Milwaukee is one of the cities with major disparities in the U.S.—poverty levels are very high compared with other cities—fourth in terms of poverty. I believe SHOW is an extraordinary study that has a lot to give. I wouldn’t like to wait until we publish all the findings—it doesn’t get to those communities in need. So, the idea of the SHOW Community Advisory Board (CAB) came about in discussions with the community organizations here including the Social Development Commission (SDC), which is an organization that is also interested in addressing poverty and health issues. So I think it was a good marriage of academia and a local social service organization to look at research in a different way—really trying to translate those findings of a large and very important population health study to the communities.

And the idea is very simple: to bring people together who are clients of the SDC who are interested in improving health in their communities to discuss these findings as they are available. The preliminary findings from SHOW are becoming available now, so the idea is that they look at these findings through their own eyes—we have about 12 members—in sessions throughout the year where we discuss health and the ethics of research—this is very important given the history of African Americans with ethical issues and research; many people in the community are afraid of research, many don’t trust research, they are tired of being “researched.” The idea is to bring people together who are affected by major health disparities and look at the data and then from there, interpret the findings through their own eyes—not through the eyes of researchers only—and see how they could use the findings either to affect policies or to use the data for simple interventions they could do in the community, like community action.

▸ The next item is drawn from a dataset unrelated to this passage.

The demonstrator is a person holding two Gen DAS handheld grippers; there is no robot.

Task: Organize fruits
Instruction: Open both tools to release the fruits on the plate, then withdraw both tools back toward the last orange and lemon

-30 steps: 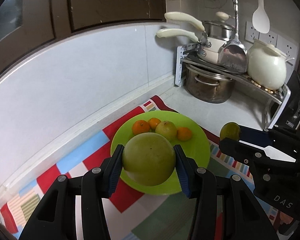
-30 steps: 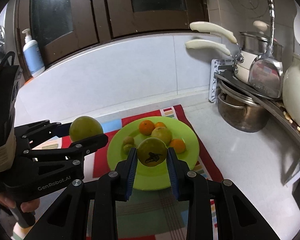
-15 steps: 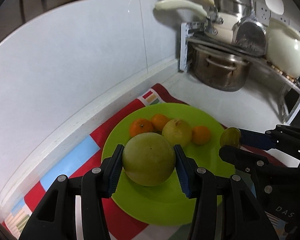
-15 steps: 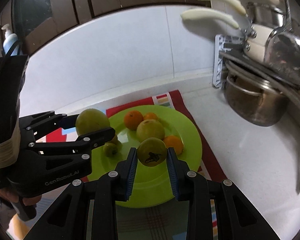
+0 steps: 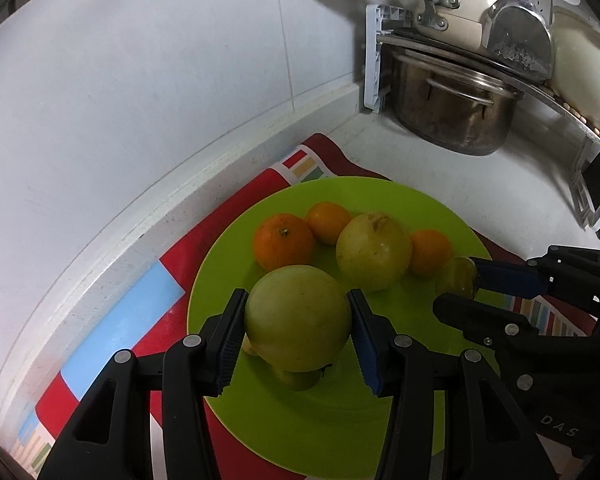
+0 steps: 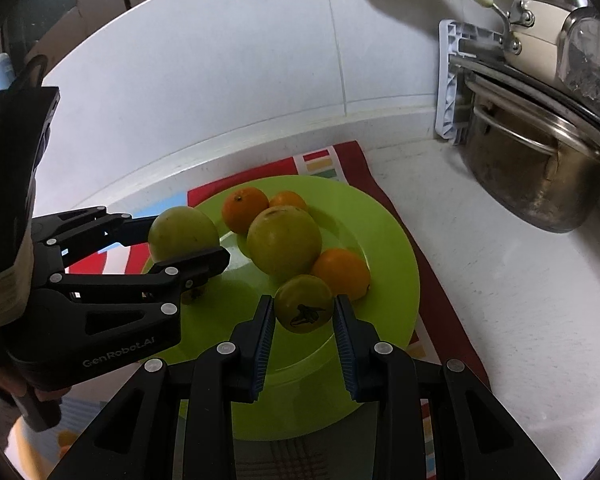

Also they (the CAB) are serving as an advisory group on how we can disseminate the data to the community in a way that is understandable and it makes sense—that really reaches the community. For example, most researchers believe that publishing is enough. So we ask how can we make the data “talk,” and be meaningful for those communities and really affect change? There are many levels of affecting change—obviously it is very important to publish in the peer-reviewed literature and books but there are other ways to reach the community. It could be through media, art, songs, local journals, or local newspapers. I also believe it is important to let the data “talk” and can bring the real histories of people through narratives. Sometimes if you just present numbers it is not attractive to communities. We are already hearing from our SHOWCAB that they would like to see more visual dissemination of data. We are in the process of getting their advice at this point. We’ll have more recommendations next year but I believe it will be very interesting to see the inputs of the African American community. Hopefully there will be other researchers interested in this and it can multiply to other communities in Wisconsin. Since SHOW is statewide, there could be other communities who are interested in getting data and replicating this model for community action and really contributing to effect change.”

What is one public health achievement you think will happen in the next 25 years? What is one you would like to see in the next 25 years?
“Well, since I work in the area of HIV/AIDS, I would like to see a vaccine for HIV…and hopefully in 25 years we will have one. Before that, given that I have been working in primary prevention research with female and male condom—I would like to see a microbicide that is user-friendly for women, safe and low cost. Before we have a vaccine, this could be a great technology. I’m very interested in user-friendly, safe, effective and low-cost technologies for reproductive health that could improve women’s lives.”
Any closing thoughts?

“The Fellowship is a very important program. I would really like to see more Fellows interested in the connection between the local and the global—that the local is part of the global. So hopefully we’ll have more Fellows in the future in Wisconsin who are interested in this kind of work. I believe this program has enormous potential in public health and global health by bringing the passion of young investigators and people who will be doing this kind of research to the field!”